From the line containing "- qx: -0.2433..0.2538" down to the last line of the material below, copy each line exactly and leave out the rest.

═══ Records to process

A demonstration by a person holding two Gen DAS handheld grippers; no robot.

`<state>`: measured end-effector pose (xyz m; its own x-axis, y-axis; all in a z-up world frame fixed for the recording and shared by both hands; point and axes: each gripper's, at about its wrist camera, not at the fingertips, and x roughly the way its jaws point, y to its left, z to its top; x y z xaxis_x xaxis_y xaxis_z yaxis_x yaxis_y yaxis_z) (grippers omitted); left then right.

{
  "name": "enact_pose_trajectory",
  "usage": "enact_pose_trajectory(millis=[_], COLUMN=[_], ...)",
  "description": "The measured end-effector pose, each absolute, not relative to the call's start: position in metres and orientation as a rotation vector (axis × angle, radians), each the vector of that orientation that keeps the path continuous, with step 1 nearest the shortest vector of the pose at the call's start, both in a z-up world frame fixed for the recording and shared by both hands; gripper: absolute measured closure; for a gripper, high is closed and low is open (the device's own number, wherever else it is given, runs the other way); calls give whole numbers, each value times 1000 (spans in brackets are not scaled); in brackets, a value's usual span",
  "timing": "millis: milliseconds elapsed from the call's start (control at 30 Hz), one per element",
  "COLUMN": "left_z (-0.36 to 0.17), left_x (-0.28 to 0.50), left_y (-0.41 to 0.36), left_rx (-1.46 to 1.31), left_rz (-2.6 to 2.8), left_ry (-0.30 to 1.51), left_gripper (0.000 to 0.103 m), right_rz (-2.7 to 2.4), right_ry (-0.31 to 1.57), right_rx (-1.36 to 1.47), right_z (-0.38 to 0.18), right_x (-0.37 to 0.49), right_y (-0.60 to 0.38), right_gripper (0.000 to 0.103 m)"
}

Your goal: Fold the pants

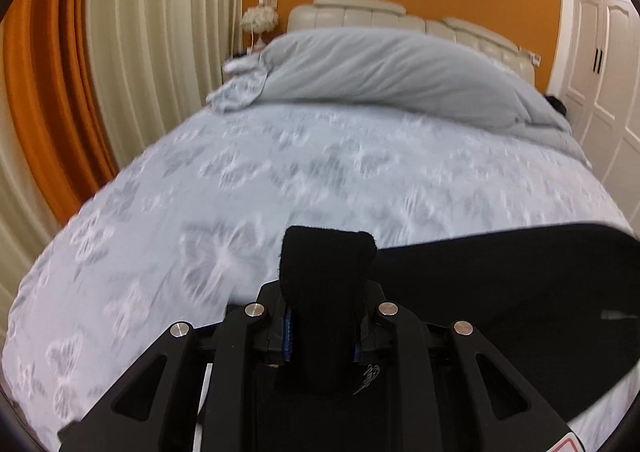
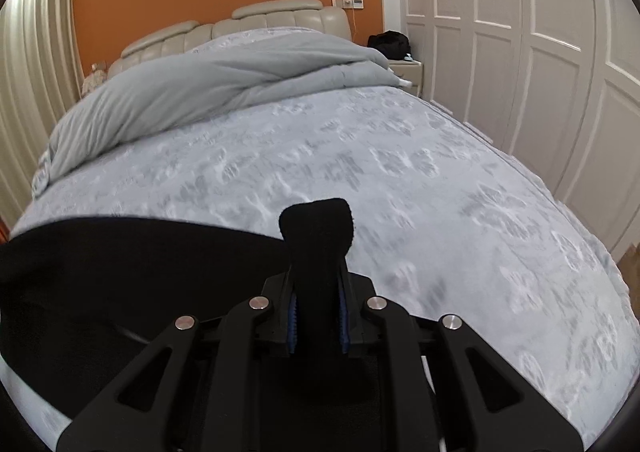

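Left fingers (image 1: pixel 324 316) and right fingers (image 2: pixel 318 316), nearly closed, each pinch one edge of the black pants (image 1: pixel 500 292); I hold them spread above the bed (image 1: pixel 280 172) for folding.

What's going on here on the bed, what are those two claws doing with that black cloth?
A person is folding black pants on a bed with a handheld claw in each hand. The left claw and the right claw are each shut on a pinched-up bit of the fabric, and the stretch between them runs across the patterned blue bedspread. A grey duvet is bunched up by the headboard. The fold isn't finished yet.
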<state>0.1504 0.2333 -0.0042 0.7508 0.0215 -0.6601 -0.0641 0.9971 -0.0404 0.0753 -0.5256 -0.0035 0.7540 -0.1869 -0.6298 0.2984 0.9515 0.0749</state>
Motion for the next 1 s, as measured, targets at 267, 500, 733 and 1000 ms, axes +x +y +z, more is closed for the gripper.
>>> enact_pose_trajectory(millis=[267, 500, 733, 1000], left_z=[-54, -35, -104, -98], left_x=[103, 61, 91, 114], left_y=[276, 257, 239, 225], left_rx=[-320, -709, -979, -912], left_rz=[108, 44, 15, -112], left_ry=[906, 886, 1017, 949], left_gripper=[33, 12, 14, 101], right_rz=[-430, -331, -143, -324], right_ry=[758, 713, 811, 839], right_rx=[229, 388, 550, 614], right_z=[-48, -7, -46, -84], right_x=[3, -47, -24, 12], right_y=[-543, -499, -442, -472], right_gripper=[41, 21, 18, 23])
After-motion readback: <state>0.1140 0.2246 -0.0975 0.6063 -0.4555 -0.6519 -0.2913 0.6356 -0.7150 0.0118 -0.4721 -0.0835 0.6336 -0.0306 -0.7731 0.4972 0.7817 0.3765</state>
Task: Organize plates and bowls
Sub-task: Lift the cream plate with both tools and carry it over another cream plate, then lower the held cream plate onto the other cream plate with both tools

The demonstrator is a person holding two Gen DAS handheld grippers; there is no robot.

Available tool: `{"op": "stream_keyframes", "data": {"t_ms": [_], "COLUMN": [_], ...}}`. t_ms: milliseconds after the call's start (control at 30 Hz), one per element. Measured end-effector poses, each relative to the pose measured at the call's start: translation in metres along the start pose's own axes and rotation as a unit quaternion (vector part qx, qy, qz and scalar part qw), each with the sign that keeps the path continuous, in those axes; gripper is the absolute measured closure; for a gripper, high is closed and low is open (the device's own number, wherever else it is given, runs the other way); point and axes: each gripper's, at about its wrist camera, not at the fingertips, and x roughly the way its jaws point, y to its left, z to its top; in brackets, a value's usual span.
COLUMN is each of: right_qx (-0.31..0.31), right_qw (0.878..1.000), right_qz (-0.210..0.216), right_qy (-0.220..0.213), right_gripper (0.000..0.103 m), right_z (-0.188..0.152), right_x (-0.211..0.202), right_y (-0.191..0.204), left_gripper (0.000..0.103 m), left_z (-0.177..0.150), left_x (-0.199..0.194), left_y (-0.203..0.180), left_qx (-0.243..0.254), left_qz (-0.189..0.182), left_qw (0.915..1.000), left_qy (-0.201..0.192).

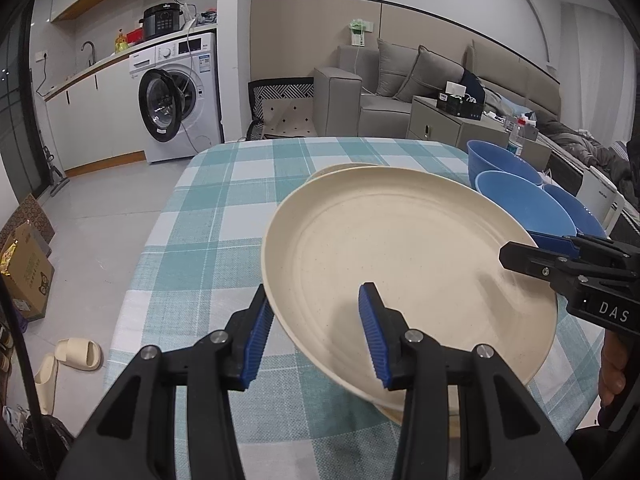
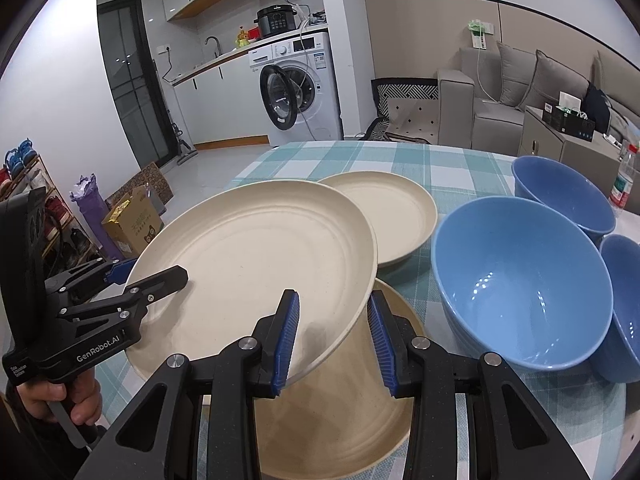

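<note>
Both grippers clamp one plate [image 2: 256, 264]: left gripper [image 1: 316, 332] on its left rim, right gripper [image 2: 334, 338] on its right. It hangs tilted over near plate [image 2: 340, 420]. Level it, lower evenly onto that plate, near the bowls [image 2: 520, 280].

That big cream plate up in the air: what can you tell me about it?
The lifted plate is round, cream and faintly speckled, matte like plastic or stoneware, with a raised rim and shallow rings inside. It looks empty and tilts above another cream plate on the checked tablecloth. The left tool and the right tool straddle its rim at opposite edges.
</note>
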Motion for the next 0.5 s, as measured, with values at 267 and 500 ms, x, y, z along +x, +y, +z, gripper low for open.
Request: {"op": "stream_keyframes", "data": {"t_ms": [267,500], "right_qx": [0.007,0.012], "right_qw": [1.0,1.0], "right_qz": [-0.011,-0.014], "right_qy": [0.005,0.007], "right_gripper": [0.066,0.066], "right_z": [-0.015,-0.025], "right_x": [-0.001,-0.001], "right_y": [-0.01,-0.017], "left_gripper": [0.061,0.061], "left_z": [-0.006,-0.01], "left_x": [0.007,0.01], "left_y": [-0.013,-0.022], "left_qx": [0.01,0.018], "left_qz": [-0.007,-0.01], "left_qw": [0.9999,0.9997], "left_qy": [0.01,0.015]}}
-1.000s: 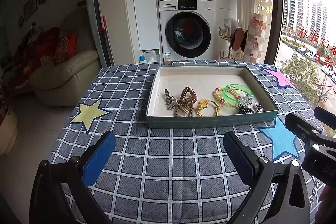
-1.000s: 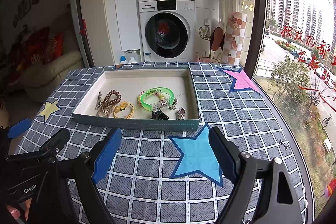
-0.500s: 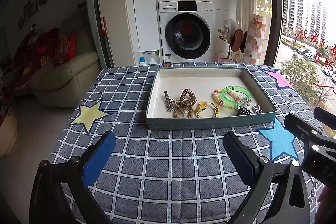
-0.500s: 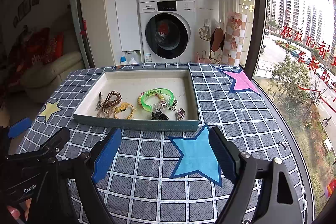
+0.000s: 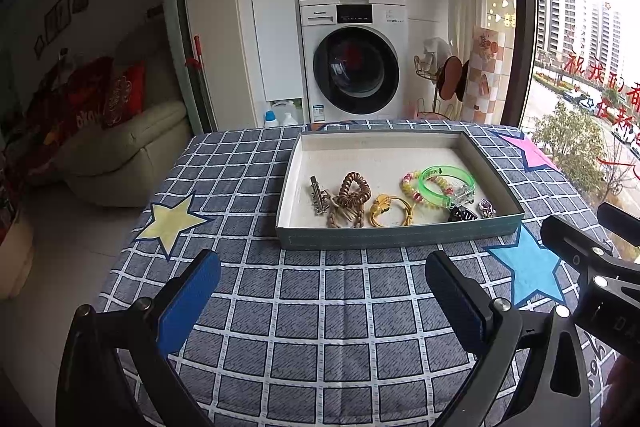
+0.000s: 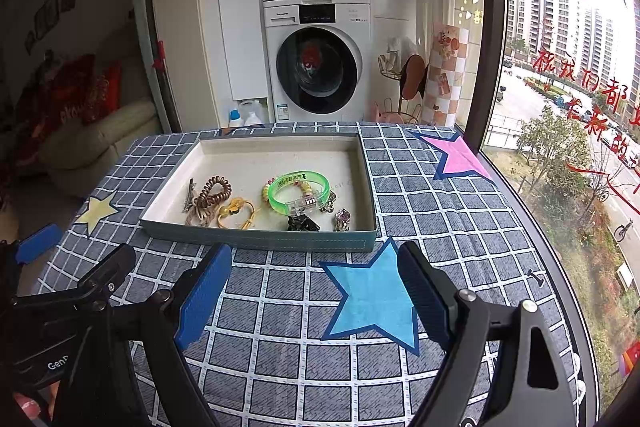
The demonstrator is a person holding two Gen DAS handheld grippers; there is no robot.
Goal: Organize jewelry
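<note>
You hold both grippers over the checked tablecloth [image 5: 320, 307], short of the tray [image 5: 400, 237]. Your left gripper [image 5: 322, 301] has its jaws spread wide with nothing between the blue pads, and your right gripper [image 6: 316, 297] is spread just as wide and empty, above the blue star [image 6: 372, 303].

The jewelry lies along the tray's near side. From left to right you have a silver hair clip [image 5: 319, 194], a brown coil hair tie [image 5: 352, 193], a yellow hair tie [image 5: 390, 211], a beaded bracelet [image 5: 410, 185] overlapped by the green bangle [image 5: 446, 185], a black clip [image 5: 462, 214] and a small silver charm [image 5: 486, 207]. The clip touches the coil tie. The tray's far half is bare.
</note>
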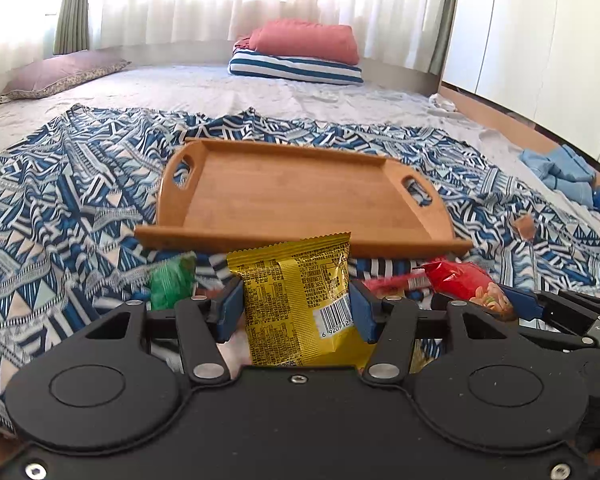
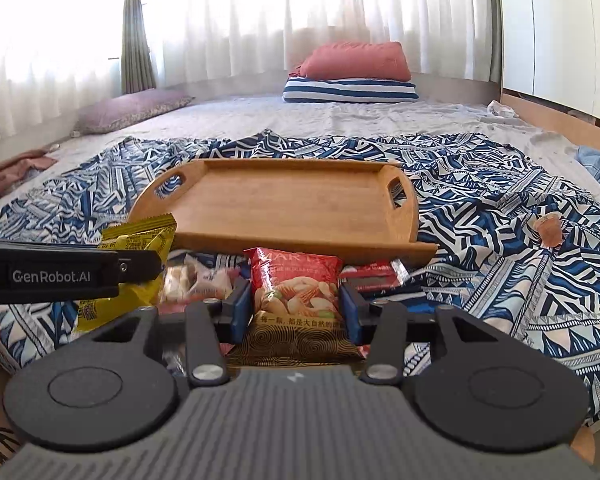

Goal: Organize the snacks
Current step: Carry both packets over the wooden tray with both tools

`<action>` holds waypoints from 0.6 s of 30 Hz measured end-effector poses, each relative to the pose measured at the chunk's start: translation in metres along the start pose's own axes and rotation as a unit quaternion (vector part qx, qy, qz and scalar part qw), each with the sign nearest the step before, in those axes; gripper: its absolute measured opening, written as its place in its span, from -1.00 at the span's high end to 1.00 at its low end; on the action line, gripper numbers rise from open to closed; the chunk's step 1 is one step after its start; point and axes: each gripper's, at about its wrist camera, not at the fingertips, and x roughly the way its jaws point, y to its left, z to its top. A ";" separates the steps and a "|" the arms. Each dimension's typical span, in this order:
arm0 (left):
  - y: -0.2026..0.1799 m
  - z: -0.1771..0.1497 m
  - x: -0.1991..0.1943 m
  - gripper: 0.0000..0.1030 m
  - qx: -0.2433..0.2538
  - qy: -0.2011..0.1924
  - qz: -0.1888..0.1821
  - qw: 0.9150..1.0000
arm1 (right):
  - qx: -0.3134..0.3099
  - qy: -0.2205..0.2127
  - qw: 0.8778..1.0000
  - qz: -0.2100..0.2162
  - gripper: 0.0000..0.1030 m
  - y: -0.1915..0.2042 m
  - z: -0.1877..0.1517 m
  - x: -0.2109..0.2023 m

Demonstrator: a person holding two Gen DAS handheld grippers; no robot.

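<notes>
The left gripper (image 1: pixel 296 304) is clamped on a yellow snack packet (image 1: pixel 296 300), held upright w/ both blue pads pressing its sides. The right gripper (image 2: pixel 296 312) grasps a red nut packet (image 2: pixel 296 292) the same way. Both packets are just in front of the wooden tray (image 1: pixel 300 192), which lies on the blue patterned cloth (image 1: pixel 60 208); a green packet (image 1: pixel 170 280) lies nearby.

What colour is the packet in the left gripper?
Yellow packet with dark print and a barcode; clearest in the left wrist view.
</notes>
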 end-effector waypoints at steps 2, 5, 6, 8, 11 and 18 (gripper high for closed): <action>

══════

Solution for this exercise
  - qx: -0.2433..0.2538
  - qy: -0.2011..0.1924
  - qz: -0.1888..0.1821
  - qw: 0.9150..1.0000
arm1 (right):
  - qx: -0.3134..0.3099
  - qy: -0.2205..0.2127
  - qw: 0.8778..1.0000
  - qz: -0.2100..0.2162
  - gripper: 0.0000..0.1030 m
  - y: -0.1915..0.2042 m
  - z: -0.1877..0.1517 m
  - x: -0.2109..0.2023 m

Demonstrator: a person holding two Gen DAS handheld grippers; no robot.

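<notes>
The left gripper (image 1: pixel 296 304) is clamped on a yellow snack packet (image 1: pixel 296 300), held upright w/ both blue pads pressing its sides. The right gripper (image 2: pixel 296 312) grasps a red nut packet (image 2: pixel 296 292) the same way. Both packets are just in front of the wooden tray (image 1: pixel 300 192), which lies on the blue patterned cloth (image 1: pixel 60 208); a green packet (image 1: pixel 170 280) lies nearby.

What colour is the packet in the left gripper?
Yellow packet with dark print and a barcode; clearest in the left wrist view.
</notes>
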 end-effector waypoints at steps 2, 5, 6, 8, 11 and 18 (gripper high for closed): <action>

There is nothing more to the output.